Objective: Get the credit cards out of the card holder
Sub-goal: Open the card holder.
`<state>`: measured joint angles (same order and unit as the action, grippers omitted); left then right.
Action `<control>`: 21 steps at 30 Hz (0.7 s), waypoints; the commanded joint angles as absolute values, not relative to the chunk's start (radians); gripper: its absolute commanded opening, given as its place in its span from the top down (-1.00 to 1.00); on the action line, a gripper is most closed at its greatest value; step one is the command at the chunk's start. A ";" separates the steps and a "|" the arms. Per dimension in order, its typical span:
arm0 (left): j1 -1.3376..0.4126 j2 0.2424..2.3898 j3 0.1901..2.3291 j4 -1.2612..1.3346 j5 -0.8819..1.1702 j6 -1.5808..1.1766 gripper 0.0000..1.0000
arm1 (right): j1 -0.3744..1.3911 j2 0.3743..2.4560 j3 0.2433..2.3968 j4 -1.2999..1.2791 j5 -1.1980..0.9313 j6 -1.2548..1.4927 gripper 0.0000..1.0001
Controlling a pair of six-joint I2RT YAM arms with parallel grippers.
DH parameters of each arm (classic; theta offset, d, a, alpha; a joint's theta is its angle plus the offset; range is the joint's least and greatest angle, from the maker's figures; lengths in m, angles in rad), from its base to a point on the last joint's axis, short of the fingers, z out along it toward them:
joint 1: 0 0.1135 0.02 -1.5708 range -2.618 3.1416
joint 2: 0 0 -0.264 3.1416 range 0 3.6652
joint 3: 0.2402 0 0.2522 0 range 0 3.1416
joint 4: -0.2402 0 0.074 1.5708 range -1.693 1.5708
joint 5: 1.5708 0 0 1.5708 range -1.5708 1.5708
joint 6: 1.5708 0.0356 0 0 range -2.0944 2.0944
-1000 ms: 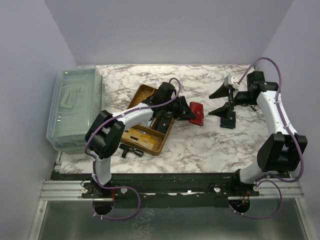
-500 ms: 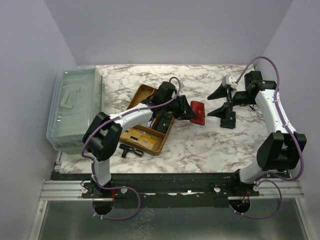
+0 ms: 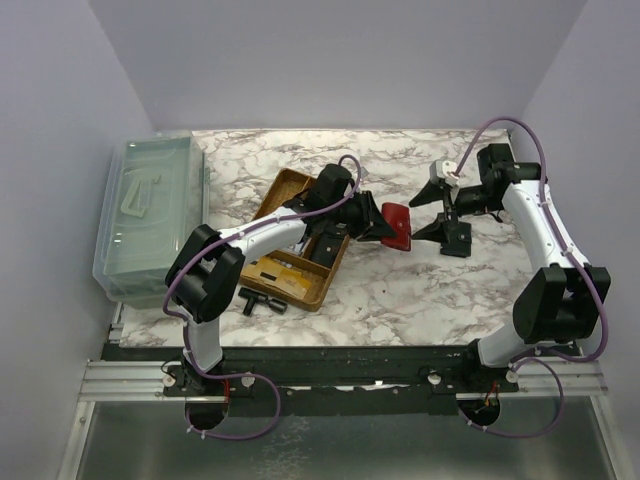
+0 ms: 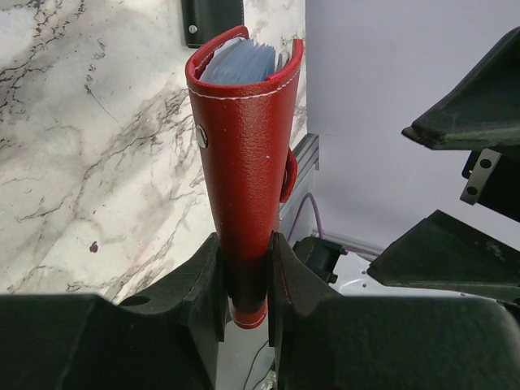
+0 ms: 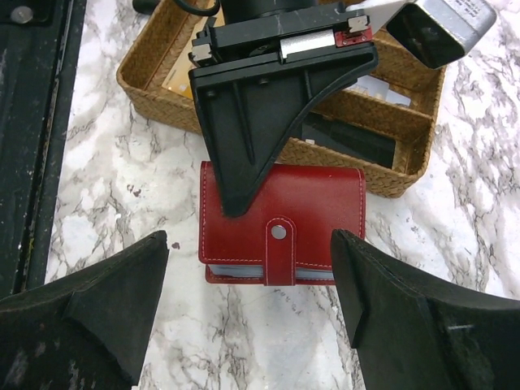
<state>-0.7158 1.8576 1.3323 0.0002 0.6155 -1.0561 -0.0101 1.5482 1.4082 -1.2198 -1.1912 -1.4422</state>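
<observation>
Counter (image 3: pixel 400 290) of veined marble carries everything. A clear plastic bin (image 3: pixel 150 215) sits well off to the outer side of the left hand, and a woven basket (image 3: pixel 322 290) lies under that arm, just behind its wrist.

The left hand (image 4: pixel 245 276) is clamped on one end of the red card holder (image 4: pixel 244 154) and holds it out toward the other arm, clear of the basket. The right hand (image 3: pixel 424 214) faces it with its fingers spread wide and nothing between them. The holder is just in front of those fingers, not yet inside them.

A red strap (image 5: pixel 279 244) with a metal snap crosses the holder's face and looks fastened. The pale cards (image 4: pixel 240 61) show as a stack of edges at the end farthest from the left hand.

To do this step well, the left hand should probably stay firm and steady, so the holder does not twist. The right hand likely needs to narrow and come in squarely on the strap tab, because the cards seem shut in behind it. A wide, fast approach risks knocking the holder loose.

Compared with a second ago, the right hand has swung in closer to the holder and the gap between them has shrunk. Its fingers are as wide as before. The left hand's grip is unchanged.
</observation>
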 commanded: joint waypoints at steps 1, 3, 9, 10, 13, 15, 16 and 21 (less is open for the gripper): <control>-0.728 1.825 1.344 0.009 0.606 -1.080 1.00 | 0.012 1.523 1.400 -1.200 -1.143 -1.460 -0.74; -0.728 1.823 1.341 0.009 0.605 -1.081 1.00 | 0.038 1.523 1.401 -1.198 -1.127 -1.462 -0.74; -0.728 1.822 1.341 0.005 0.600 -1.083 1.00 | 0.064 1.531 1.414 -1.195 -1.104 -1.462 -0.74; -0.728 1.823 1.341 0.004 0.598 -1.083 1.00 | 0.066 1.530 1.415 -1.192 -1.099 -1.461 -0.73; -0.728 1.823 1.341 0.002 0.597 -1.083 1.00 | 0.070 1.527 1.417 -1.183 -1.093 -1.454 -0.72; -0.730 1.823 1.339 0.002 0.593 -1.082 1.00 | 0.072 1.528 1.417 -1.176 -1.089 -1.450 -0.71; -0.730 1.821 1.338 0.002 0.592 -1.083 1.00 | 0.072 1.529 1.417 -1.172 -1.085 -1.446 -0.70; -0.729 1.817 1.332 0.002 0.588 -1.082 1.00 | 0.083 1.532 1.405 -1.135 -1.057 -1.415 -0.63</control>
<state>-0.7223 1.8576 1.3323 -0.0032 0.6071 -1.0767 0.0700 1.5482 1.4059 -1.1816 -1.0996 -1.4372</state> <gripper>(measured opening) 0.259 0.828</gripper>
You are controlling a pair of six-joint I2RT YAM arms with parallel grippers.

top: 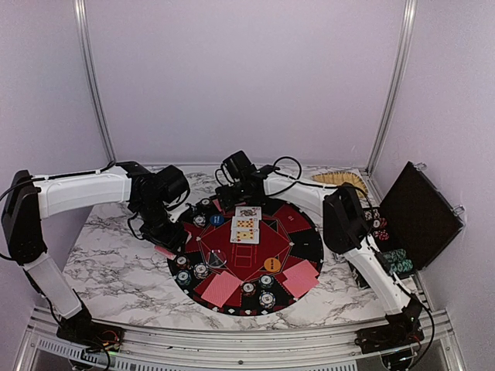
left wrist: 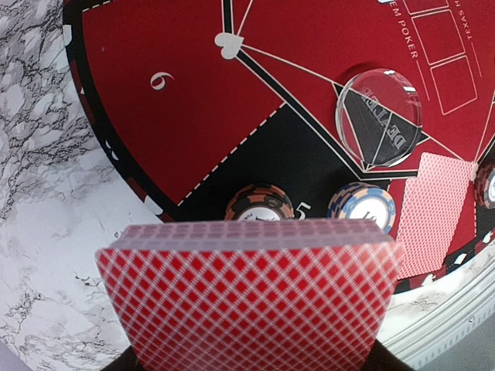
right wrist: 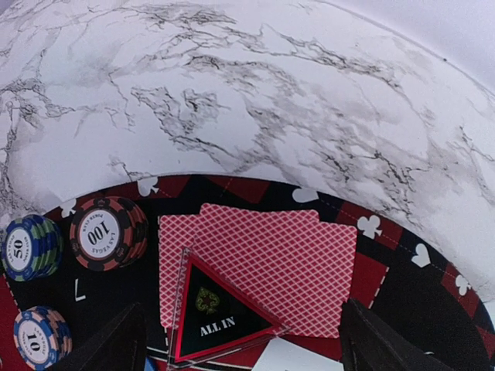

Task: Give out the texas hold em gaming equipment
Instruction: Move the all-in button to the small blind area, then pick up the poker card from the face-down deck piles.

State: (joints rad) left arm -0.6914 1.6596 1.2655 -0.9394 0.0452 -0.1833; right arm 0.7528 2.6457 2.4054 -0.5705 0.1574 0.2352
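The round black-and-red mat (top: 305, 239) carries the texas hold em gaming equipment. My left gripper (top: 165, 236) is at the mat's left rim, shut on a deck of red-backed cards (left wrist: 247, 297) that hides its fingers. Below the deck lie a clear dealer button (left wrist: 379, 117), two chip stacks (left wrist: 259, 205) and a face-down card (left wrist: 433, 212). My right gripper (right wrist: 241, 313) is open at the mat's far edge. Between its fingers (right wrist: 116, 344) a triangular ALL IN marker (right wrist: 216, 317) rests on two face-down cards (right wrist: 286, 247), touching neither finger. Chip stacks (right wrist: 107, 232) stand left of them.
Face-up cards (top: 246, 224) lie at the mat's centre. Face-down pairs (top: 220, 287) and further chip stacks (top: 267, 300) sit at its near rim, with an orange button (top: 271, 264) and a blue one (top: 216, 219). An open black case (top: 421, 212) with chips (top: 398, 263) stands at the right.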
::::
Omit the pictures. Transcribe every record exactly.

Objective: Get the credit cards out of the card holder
Sub-goal: Open the card holder.
`<state>`: measured joint angles (same order and unit as the action, grippers omitted); left then right.
Action `<control>`: 21 steps at 30 Hz (0.7 s), waypoints; the commanded joint angles as absolute values, not relative to the chunk's start (radians); gripper: its absolute commanded opening, given as its place in its span from the top down (-1.00 to 1.00); on the action line, a gripper is most closed at its greatest value; step one is the command at the chunk's start. A ";" separates the steps and a "|" the arms. Per dimension in order, its typical span:
arm0 (left): j1 -1.3376..0.4126 j2 0.2424..2.3898 j3 0.1901..2.3291 j4 -1.2612..1.3346 j5 -0.8819..1.1702 j6 -1.5808..1.1766 gripper 0.0000..1.0000
arm1 (right): j1 -0.3744..1.3911 j2 0.3743..2.4560 j3 0.2433..2.3968 j4 -1.2999..1.2791 j5 -1.1980..0.9313 j6 -1.2548..1.4927 gripper 0.0000..1.0001
Controlling a pair of six-joint I2RT YAM arms with parallel grippers.
DH parameters of each arm (classic; theta offset, d, a, alpha; a joint's theta is its angle plus the offset; range is the joint's least and greatest angle, from the maker's figures; lengths in m, angles in rad), from its base to a point on the last joint's axis, short of the fingers, z out along it toward them:
joint 1: 0 0.1135 0.02 -1.5708 range -2.618 3.1416
joint 2: 0 0 -0.264 3.1416 range 0 3.6652
joint 3: 0.2402 0 0.2522 0 range 0 3.1416
joint 4: -0.2402 0 0.074 1.5708 range -1.693 1.5708
joint 5: 1.5708 0 0 1.5708 range -1.5708 1.5708
joint 6: 1.5708 0.0356 0 0 range -2.0944 2.0944
-1000 ms: 
-500 ms: 
+0 ms: 
+0 ms: 
+0 ms: 
<state>-0.7158 1.8576 1.3323 0.0002 0.6155 -1.0561 -0.0101 1.5482 1.4082 -1.2198 -1.1912 -1.4422</state>
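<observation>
Counter (image 3: pixel 400 290) of veined marble carries everything. A clear plastic bin (image 3: pixel 150 215) sits well off to the outer side of the left hand, and a woven basket (image 3: pixel 322 290) lies under that arm, just behind its wrist.

The left hand (image 4: pixel 245 276) is clamped on one end of the red card holder (image 4: pixel 244 154) and holds it out toward the other arm, clear of the basket. The right hand (image 3: pixel 424 214) faces it with its fingers spread wide and nothing between them. The holder is just in front of those fingers, not yet inside them.

A red strap (image 5: pixel 279 244) with a metal snap crosses the holder's face and looks fastened. The pale cards (image 4: pixel 240 61) show as a stack of edges at the end farthest from the left hand.

To do this step well, the left hand should probably stay firm and steady, so the holder does not twist. The right hand likely needs to narrow and come in squarely on the strap tab, because the cards seem shut in behind it. A wide, fast approach risks knocking the holder loose.

Compared with a second ago, the right hand has swung in closer to the holder and the gap between them has shrunk. Its fingers are as wide as before. The left hand's grip is unchanged.
</observation>
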 commanded: joint waypoints at steps 1, 3, 9, 10, 13, 15, 16 and 21 (less is open for the gripper): <control>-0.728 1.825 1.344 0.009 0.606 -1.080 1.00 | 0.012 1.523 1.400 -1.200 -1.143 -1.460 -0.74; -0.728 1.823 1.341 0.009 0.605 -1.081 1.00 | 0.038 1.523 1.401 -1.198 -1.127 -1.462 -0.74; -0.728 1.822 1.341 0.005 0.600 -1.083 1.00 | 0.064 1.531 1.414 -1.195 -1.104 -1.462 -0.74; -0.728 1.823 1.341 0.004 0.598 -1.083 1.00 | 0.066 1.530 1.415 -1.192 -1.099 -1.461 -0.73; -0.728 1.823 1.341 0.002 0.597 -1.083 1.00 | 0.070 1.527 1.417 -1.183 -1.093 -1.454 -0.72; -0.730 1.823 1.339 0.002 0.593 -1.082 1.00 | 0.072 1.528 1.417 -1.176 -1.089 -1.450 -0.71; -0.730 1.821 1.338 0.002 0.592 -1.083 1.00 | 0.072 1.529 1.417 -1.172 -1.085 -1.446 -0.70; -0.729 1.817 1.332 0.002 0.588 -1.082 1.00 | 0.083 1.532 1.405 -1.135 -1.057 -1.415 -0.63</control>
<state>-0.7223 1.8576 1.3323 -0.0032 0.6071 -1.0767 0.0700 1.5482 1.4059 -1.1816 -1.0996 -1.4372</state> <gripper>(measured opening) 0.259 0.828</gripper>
You are controlling a pair of six-joint I2RT YAM arms with parallel grippers.

top: 
left wrist: 
right wrist: 

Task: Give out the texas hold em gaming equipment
Instruction: Move the all-in button to the small blind area, then pick up the poker card from the face-down deck piles.

State: (joints rad) left arm -0.6914 1.6596 1.2655 -0.9394 0.0452 -0.1833; right arm 0.7528 2.6457 2.4054 -0.5705 0.1574 0.2352
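The round black-and-red mat (top: 305, 239) carries the texas hold em gaming equipment. My left gripper (top: 165, 236) is at the mat's left rim, shut on a deck of red-backed cards (left wrist: 247, 297) that hides its fingers. Below the deck lie a clear dealer button (left wrist: 379, 117), two chip stacks (left wrist: 259, 205) and a face-down card (left wrist: 433, 212). My right gripper (right wrist: 241, 313) is open at the mat's far edge. Between its fingers (right wrist: 116, 344) a triangular ALL IN marker (right wrist: 216, 317) rests on two face-down cards (right wrist: 286, 247), touching neither finger. Chip stacks (right wrist: 107, 232) stand left of them.
Face-up cards (top: 246, 224) lie at the mat's centre. Face-down pairs (top: 220, 287) and further chip stacks (top: 267, 300) sit at its near rim, with an orange button (top: 271, 264) and a blue one (top: 216, 219). An open black case (top: 421, 212) with chips (top: 398, 263) stands at the right.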

No further output is required, since the answer is complete.